Rooftops in Berlin

Words Polly Dickson, Photo Clemente de Muro

This piece was first published in issue twenty-eight. You can buy the issue here or subscribe here.

I fall over again, flat on my face, on the pavement of Czeminskistraße opposite my apartment. This time I don’t even cry out. I turn one cheek to the ground and from this angle my vision re-articulates itself around the sky. I see the windows and balcony of the top floor. I see the rooftops.

Sometimes (more often than I let on), when I am on my own, and not looking at the ground, or when it is dark and the streets are badly lit, I trip over. Sometimes, like today, I fall flat on my face. I do not know many feelings as childlike as the whack of the ground coming up against my nose. Winded, and scraping the skin off my hands as I scrabble for a hold, I piece myself upright. I am a baby deer, learning to walk.

It was G’s idea. He had met me at the airport to help me move in, three years ago. And when we got into the little room in the big apartment on the sixth floor, the first thing he did was to uncatch the catch on the window and put the little screws to one side, with me thinking, “I’ll have to screw that back in, in a year’s time,” and then we pushed open the window and, with a bit of straining, hauled ourselves out over the ledge and onto the roof, reeling a little in the warmth of September air. “Just don’t fall,” he said, and we had a year ahead of us.

Houses are not spaces you usually break out of, especially when you’re just moving in. And especially these big Berlin altbau apartments with their huge greasy wooden doors and their bulky staircases and their mean, thick-set walls. They are buildings to settle in, buildings to turn to dust in, buildings that want to keep you, meanly, in.

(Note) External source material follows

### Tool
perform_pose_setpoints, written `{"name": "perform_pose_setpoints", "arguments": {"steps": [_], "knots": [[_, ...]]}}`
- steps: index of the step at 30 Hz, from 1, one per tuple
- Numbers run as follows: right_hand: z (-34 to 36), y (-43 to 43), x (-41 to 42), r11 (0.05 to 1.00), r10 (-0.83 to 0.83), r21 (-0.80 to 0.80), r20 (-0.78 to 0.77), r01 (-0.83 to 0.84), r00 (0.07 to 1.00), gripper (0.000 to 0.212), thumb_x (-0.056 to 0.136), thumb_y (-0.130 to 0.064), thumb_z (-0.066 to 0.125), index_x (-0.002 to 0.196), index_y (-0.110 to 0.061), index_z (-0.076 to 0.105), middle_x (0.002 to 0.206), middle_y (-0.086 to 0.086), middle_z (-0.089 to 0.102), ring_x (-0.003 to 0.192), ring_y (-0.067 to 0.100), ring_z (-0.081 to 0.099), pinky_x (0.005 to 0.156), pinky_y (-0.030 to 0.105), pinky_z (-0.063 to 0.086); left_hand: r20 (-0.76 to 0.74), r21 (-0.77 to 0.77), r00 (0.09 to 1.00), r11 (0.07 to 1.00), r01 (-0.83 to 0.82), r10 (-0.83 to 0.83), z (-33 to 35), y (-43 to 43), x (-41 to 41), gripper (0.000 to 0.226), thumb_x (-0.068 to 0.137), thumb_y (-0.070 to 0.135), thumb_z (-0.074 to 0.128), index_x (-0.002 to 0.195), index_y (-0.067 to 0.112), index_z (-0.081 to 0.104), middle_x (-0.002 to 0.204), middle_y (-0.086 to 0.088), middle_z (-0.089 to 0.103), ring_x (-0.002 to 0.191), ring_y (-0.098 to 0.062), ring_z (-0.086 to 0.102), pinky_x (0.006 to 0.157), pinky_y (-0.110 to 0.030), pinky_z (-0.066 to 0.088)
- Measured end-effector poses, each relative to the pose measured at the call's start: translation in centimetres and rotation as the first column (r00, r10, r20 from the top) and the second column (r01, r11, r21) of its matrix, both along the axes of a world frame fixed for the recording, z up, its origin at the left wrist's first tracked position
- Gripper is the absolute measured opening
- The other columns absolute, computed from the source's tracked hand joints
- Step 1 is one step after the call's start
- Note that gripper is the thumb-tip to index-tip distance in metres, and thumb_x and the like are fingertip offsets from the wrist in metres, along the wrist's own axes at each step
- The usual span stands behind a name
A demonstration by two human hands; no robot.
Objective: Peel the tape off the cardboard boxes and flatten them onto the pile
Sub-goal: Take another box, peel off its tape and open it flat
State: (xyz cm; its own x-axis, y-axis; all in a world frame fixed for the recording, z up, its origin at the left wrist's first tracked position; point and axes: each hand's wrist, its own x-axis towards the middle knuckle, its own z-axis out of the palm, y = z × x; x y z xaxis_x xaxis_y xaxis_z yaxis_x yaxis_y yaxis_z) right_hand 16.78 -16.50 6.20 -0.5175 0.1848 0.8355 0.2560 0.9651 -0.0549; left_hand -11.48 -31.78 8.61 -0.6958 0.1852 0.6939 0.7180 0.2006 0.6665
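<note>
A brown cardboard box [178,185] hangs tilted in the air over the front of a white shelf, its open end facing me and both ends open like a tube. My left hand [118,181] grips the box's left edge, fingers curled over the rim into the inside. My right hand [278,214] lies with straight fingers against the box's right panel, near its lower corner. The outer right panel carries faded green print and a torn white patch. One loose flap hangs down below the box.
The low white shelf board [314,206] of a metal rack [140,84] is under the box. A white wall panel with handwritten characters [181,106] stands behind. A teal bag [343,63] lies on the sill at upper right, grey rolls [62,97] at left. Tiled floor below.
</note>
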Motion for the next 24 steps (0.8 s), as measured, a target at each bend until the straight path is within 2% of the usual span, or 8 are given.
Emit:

The roof was a vast flat stretch of dark tarmac, and you could walk, or run, or skip, quite easily from the top of my apartment building to the top of another. You could probably cross the whole city that way.

Habits are funny, awkward things, hard things to own or pin down. That rooftop became my habit. I ate breakfast up there every day for a year. Bowls of hot porridge, sitting on a blanket, watching the scrawl of traffic underneath and the huge tree below in the courtyard as it slowly turned brown. Coffee, in Dr Martens and a borrowed winter coat when it was all iced over, taking tentative Bambi steps and thinking smugly, “If I slip now, I might well just fall and die.” Once, in the summer, a whole melon. I lay out there with a book on a towel on the bloated, sweltering tarmac, and felt my skin singe. It was the quietest sunbathing spot in the whole city, and perhaps the closest to the sun.

Inviting people up there to drink wine and watch the Silvesternacht fireworks, proclaiming it, a little drunk, the best viewing spot in the whole city and probably the closest to the sky. Hiding from people. Reading. Crying. Humming to myself absently. Cups and cups of black coffee. Porridge. Coffee. Watching people on the balconies of adjacent top-floor apartments. Coffee. Smoking pilfered cigarettes. Coffee. Thinking, often, a little blandly, “I could just jump. I could just fall.”

We spent one summer night sleeping up there when we hadn’t known each other very long. We were drinking beers and I was wearing his t-shirt and cooing over the sunset when he said, “Honestly, du, we could be in a field right now,” and gave me a very sweet, very earnest look. At about 4am we gave up, shivering, and scrambled back through the open window and into bed.

At the end of the year, in the mess of moving out, I found the little screws and screwed the catch back in, and pulled the window shut.

. . .

Three years later I am back in Berlin and by the strange workings of chance I have moved into the same apartment block, into a room on the first floor. I hear my old stories pacing around, floors and floors above me.

My new room is a dark, snug little den with thick-set walls. It is a good room to turn to dust in. The window by the bed looks out onto the courtyard where the tree I used to look down on blocks out most of the sunlight and turns slowly brown. I eat my porridge in bed now, with the window ajar and the radio on. I do not drink coffee any more. We are eating breakfast, sitting on the bed, and I am wearing his boxers and somebody else’s t-shirt when he says, quietly, with a very earnest look, “Du. I think I’m finding this hard.”

Up. Down. On the rooftops. Sprawled out on the pavement. The brash and childish whack of the ground coming up against my nose.

I have another year ahead of me. This is a good thing, I think, reeling a little, putting down my bowl and pushing the window open to let in the September air. It is a good thing to have lain on summer rooftops all night and to have stayed in bed all day and to have swum in lakes and watched fireworks and watched trees turn brown from the sky. It is a good thing, I think, to fall flat on your face sometimes.

A friend reminds me, a little cautiously, when I ring her up to tell her how well I am doing, that it is okay not to feel okay.

This is what I think about, having fallen, sprawled out ungraciously on the pavement opposite my old and new apartment with a bloodied nose. This is what I think about, turning one cheek to the ground to look up at the anxious faces of strangers and beyond them at the rooftop of my old and new home, and sobbing—no, this time laughing to myself—and already thinking, “I’ll text G about it from the ambulance,” because I know he’ll find it funny.